*Records shown*
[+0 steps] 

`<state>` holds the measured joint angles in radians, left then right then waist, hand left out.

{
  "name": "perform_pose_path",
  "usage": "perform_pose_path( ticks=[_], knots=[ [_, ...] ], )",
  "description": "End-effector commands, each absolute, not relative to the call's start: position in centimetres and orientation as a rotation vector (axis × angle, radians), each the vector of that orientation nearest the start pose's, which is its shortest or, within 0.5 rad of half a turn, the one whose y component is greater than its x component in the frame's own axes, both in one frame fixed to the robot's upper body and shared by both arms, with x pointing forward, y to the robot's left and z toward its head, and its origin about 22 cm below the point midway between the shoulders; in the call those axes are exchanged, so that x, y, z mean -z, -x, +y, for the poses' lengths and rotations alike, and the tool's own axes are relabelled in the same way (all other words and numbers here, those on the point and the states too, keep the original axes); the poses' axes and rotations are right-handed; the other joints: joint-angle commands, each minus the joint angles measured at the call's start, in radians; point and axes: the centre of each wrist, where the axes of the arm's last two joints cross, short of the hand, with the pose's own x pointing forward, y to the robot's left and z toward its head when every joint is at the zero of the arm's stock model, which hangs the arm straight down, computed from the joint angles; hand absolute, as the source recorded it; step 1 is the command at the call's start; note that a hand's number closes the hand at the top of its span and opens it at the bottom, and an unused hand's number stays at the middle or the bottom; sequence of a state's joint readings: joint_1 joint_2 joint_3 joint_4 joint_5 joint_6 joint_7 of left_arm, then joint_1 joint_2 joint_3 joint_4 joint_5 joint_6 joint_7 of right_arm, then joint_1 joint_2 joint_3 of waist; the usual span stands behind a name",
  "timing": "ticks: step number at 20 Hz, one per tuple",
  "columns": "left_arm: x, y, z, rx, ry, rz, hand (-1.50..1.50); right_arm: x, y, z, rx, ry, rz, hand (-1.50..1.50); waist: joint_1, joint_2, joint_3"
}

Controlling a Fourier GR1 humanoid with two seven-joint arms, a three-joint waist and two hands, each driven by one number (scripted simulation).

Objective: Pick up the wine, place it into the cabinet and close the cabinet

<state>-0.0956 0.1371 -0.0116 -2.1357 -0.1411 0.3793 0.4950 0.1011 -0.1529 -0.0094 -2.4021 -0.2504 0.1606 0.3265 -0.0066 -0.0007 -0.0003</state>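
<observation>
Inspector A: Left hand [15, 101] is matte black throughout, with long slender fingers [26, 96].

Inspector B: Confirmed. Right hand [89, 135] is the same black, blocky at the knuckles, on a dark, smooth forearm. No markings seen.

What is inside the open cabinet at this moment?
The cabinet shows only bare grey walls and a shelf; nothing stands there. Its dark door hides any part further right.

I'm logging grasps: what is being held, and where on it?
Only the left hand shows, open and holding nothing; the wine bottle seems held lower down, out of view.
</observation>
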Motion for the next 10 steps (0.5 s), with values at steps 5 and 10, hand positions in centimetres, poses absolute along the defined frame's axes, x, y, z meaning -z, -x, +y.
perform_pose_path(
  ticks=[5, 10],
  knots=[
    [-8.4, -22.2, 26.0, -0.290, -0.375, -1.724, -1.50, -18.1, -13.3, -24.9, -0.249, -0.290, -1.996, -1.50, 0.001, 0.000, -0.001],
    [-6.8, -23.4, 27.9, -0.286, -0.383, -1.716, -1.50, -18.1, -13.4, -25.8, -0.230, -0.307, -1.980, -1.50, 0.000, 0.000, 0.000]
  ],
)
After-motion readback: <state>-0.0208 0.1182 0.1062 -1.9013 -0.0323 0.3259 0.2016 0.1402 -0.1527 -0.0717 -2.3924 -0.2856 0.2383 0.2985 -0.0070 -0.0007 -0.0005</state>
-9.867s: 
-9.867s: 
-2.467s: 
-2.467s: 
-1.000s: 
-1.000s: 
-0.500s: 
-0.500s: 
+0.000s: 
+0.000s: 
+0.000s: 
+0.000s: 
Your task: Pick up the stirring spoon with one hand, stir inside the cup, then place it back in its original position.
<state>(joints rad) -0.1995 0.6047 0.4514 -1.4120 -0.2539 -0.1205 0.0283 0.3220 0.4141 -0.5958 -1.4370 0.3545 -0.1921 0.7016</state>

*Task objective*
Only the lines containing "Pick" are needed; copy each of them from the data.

*Solution to this task*
Objective: Pick up the wine, place it into the cabinet and close the cabinet
Your task: Pick up the stirring spoon with one hand, stir inside the cup, then place it back in its original position.

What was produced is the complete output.